Despite the success of the film, Cregger isn’t all that interested in further exploring his story, especially with a prequel, but his reasons are more than understandable.
“I think it would have to tell the story of Frank [Richard Brake], and I’m personally not interested in making a movie about a man who abducts women,” Cregger says. “I don’t want to watch that guy for an hour and a half.”
In a recent conversation with THR, Cregger also explains why he considers his antagonist, “The Mother,” to be the film’s most sympathetic character.
So were you the victim of a double-booked Airbnb?
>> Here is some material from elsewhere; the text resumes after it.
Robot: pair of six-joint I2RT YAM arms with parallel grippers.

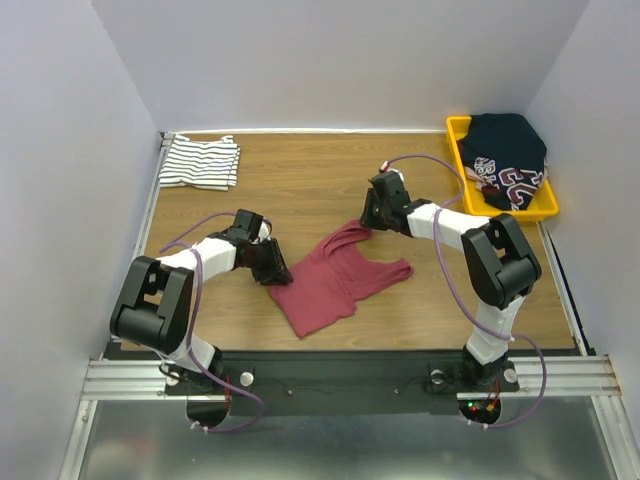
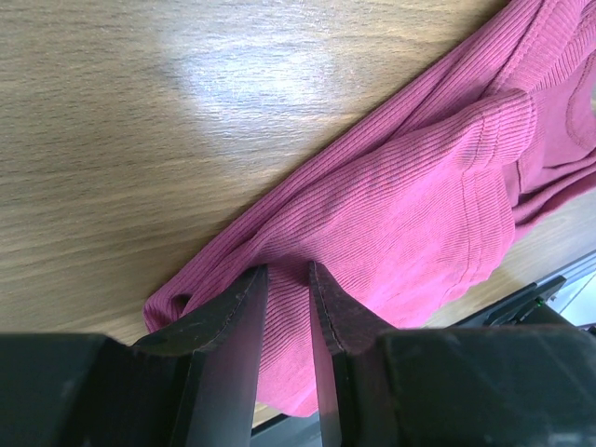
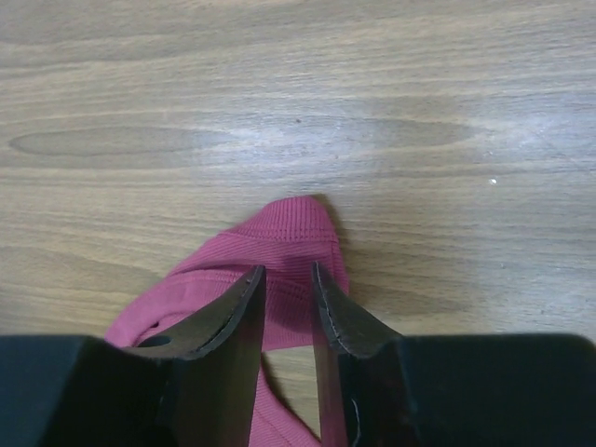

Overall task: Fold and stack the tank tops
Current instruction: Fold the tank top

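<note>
Top external view: maroon tank top (image 1: 335,280) lies rumpled at the middle of the table (image 1: 300,170), toward the near edge, between the two arms. Its body runs down-left. One strap points up toward the right arm, the other trails off to the right.

Left end effector (image 2: 284,270) is down at the top's left edge. Left wrist view shows the fingers nearly together with a fold of the ribbed red cloth pinched between them, so it is gripping the top.

Right end effector (image 3: 285,270) is at the upper strap. Right wrist view shows the fingers straddling the strap loop with a narrow gap and cloth between them; can't tell whether it is clamped.

Striped tank top (image 1: 200,163) is bunched in the far left corner of the table, well apart from the maroon one. Yellow bin (image 1: 455,140) sits at the far right corner with a dark garment (image 1: 510,150) with lettering heaped in it.
</note>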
Is that what sparked this idea?
I wasn’t victim to a double-booked Airbnb. I was a host, and I would use Vrbo and Airbnb. So I was always worried that I would double book someone else, which would be terrible. But I went to a wedding one time, and I booked an Airbnb. And when I got there really late at night, it was a really bad neighborhood, and the lockbox code didn’t work. So it was really scary, and I was out there on the street for half an hour. It was just sketchy as hell. I remember a cop drove by, and I flagged him down. I was like, “I’m going to break into this building. I just want you to know I’m supposed to be in there so you don’t arrest me.” And he was like, “Don’t break into the building.” (Laughs.) So I ended up having to go find another place to stay. That actually wasn’t the inspiration for this movie, unless it subconsciously played into it, but I’ve had some friction with Airbnb. I don’t have a bone to pick with them or anything. I still use them and like them.
I love how you used our history with Bill Skarsgard’s work to ultimately throw us a curveball. His character really did mean well in the end. Did you write Keith knowing you absolutely had to cast someone with a body of work that would make us suspicious right off the bat?
No, I didn’t write any actors into this. I didn’t dare think about it. I didn’t write this to be a movie, honestly. I just wanted to write a scene. So that double-booked Airbnb thing was just an exercise for me to play and have fun writing, in a way that a little kid colors with crayons. When I was writing the movie, Keith was a bad guy. I thought that’s where it was headed. And when Tess [Georgina Campbell] went downstairs with him, I was like, “Okay, whatever he is going to do, we should probably do it now.” But then I just had this moment where I was like, “This sucks. Everyone is going to expect him to do something, but I can’t think of anything that would fulfill what our imagination is.” I was out of gas. I was like, “I’m dead,” and I just stared at the screen.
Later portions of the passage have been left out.